Task item: The line containing "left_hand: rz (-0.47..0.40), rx" marks the end: write out exactly every line from the first line of the data below through that line, and only those.

Input data:
**********
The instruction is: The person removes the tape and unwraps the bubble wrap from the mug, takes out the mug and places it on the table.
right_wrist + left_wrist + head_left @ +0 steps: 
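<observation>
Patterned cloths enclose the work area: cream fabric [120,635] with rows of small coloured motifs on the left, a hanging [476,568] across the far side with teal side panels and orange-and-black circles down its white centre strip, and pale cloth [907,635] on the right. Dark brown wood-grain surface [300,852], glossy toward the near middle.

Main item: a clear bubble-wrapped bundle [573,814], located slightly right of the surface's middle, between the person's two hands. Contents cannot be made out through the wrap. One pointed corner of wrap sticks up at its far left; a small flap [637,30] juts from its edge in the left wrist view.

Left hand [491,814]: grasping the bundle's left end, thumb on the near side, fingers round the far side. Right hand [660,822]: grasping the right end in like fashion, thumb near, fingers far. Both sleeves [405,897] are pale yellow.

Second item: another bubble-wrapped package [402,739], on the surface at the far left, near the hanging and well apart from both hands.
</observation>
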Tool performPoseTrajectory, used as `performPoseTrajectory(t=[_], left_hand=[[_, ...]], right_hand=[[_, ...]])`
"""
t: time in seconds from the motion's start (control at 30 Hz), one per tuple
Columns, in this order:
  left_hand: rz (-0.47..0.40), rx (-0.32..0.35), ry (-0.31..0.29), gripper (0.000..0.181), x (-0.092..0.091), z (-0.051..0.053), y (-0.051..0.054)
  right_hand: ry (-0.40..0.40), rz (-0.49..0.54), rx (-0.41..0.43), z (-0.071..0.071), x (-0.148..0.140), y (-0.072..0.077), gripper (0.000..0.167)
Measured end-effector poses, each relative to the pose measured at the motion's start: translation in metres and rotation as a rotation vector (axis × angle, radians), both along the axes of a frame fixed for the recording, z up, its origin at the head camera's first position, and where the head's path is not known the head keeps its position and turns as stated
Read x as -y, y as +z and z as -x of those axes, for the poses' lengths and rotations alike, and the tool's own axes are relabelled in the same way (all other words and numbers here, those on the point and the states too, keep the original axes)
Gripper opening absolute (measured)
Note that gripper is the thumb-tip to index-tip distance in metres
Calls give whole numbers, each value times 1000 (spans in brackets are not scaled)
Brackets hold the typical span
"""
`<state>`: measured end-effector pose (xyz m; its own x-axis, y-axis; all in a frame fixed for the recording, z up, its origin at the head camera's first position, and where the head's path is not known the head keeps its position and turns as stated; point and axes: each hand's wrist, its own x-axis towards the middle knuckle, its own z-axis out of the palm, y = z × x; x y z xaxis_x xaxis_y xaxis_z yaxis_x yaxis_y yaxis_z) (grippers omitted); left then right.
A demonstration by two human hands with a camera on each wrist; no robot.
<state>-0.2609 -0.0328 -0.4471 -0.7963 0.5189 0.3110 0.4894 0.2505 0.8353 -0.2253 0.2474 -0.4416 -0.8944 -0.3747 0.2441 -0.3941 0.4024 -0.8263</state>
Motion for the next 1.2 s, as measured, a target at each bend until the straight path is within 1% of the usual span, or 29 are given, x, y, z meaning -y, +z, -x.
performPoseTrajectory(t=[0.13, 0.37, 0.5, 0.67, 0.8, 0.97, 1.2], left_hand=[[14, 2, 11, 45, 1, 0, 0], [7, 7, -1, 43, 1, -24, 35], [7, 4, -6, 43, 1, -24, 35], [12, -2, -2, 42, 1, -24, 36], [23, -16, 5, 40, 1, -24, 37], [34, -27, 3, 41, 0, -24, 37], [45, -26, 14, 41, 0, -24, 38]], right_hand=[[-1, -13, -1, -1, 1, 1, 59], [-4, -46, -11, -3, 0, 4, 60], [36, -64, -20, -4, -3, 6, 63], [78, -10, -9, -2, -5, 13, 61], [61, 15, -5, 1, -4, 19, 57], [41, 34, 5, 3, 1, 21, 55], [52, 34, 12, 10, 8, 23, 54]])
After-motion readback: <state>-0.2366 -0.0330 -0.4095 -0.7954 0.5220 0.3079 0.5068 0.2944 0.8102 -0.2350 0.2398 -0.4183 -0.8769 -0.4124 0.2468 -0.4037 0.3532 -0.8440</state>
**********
Your response:
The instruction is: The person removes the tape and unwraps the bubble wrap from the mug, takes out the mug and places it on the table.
right_wrist + left_wrist + head_left @ +0 steps: 
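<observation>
Patterned cloths enclose the work area: cream fabric [120,635] with rows of small coloured motifs on the left, a hanging [476,568] across the far side with teal side panels and orange-and-black circles down its white centre strip, and pale cloth [907,635] on the right. Dark brown wood-grain surface [300,852], glossy toward the near middle.

Main item: a clear bubble-wrapped bundle [573,814], located slightly right of the surface's middle, between the person's two hands. Contents cannot be made out through the wrap. One pointed corner of wrap sticks up at its far left; a small flap [637,30] juts from its edge in the left wrist view.

Left hand [491,814]: grasping the bundle's left end, thumb on the near side, fingers round the far side. Right hand [660,822]: grasping the right end in like fashion, thumb near, fingers far. Both sleeves [405,897] are pale yellow.

Second item: another bubble-wrapped package [402,739], on the surface at the far left, near the hanging and well apart from both hands.
</observation>
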Tool performPoseTrajectory, used as `performPoseTrajectory(t=[_], left_hand=[[_, ...]], right_hand=[[_, ...]])`
"""
t: time in seconds from the motion's start (control at 30 Hz), one per tuple
Columns, in this order:
  left_hand: rz (-0.47..0.40), rx (-0.32..0.35), ry (-0.31..0.29), gripper (0.000..0.181), x (-0.092..0.091), z (-0.051..0.053), y (-0.051..0.054)

What the exercise asked for is now complete.